A probability assignment of $L$ is any function from $L$ to the interval $[0, 1]$ . Note that this can be any function, and does not have to represent a probability distribution. Given a probability assignment $P$ of $L$ , and a model $M$ of $T$ , we can define the Bayes Score of $P$ with respect to $M$ by

$Bayes (M, P) = \sum M ⊨ ϕ {log}_{2} (P (ϕ)) μ (ϕ) + \sum M ⊨ \neg ϕ {log}_{2} (1 - P (ϕ)) μ (ϕ) .$

We define the Worst Case Bayes Score $WCB (P)$ to be the infimum of $Bayes (M, P)$ over all models $M$ of $T$ . Let $P$ denote the probability assignment that maximizes the function $WCB$ . We will show that this maximum exists and is unique, so $P$ is well defined.

In fact, $P$ is also coherent, meaning that there exists a probability distribution on the set of all models of $T$ such that $P (ϕ)$ is exactly the probability that a randomly chosen model satisfies $ϕ$ . Since the natural definition of a measurable subset of models comes from unions and intersections of the sets of all models satisfying a given sentence, we can think of $P$ as an actual probability distribution on the set of all models of $T$ .

First, we must show that there exists a probability assignment $P$ which maximizes $WCB$ .

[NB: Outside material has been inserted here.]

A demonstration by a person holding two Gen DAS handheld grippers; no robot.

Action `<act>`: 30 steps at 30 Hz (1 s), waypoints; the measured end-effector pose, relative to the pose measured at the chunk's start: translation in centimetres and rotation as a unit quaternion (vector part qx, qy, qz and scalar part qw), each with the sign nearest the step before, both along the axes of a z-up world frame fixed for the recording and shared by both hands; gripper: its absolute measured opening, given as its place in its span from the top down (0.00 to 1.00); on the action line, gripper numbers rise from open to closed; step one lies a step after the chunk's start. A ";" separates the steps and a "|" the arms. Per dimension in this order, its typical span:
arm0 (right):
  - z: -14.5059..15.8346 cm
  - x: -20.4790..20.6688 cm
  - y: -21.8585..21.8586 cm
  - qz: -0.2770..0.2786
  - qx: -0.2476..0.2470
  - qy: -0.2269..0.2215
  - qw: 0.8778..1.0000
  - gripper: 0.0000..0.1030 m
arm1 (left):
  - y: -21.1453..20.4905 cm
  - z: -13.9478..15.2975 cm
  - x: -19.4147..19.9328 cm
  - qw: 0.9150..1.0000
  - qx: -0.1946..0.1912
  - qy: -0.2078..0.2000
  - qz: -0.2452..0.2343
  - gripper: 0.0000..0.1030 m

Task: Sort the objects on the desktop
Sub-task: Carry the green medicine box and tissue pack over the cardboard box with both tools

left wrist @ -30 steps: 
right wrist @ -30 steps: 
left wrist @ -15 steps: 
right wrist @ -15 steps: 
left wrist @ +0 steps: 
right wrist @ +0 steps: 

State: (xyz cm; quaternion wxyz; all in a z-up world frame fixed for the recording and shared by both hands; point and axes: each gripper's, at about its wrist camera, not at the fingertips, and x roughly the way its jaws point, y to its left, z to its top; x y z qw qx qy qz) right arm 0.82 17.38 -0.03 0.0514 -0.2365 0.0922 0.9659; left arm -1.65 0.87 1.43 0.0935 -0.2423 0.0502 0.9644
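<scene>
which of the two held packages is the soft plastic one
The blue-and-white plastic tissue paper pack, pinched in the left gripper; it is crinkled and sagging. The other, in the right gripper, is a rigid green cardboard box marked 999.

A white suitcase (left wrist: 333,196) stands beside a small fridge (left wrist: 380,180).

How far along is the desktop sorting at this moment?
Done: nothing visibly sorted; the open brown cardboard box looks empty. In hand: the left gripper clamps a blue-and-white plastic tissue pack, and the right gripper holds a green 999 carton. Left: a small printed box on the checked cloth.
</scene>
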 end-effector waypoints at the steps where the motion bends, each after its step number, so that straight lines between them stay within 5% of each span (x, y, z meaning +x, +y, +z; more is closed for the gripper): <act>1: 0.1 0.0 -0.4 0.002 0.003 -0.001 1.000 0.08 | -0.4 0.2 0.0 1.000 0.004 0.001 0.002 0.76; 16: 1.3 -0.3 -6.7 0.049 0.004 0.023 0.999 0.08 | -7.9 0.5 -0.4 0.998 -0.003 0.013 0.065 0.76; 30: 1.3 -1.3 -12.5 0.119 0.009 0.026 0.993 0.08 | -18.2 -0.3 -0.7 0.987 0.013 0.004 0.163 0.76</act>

Note that $Bayes (M, P)$ either diverges to $- \infty$ , or converges to a non-positive real number. If $P$ is the identically $1 / 2$ function, then $WCB (P) = - 1$ , so there is at least one $P$ for which $WCB (P)$ is finite. This means that when maximizing $WCB (P)$ , we need only consider $P$ for which $Bayes (M, P)$ converges to a number between $- 1$ and $0$ for all $M$ .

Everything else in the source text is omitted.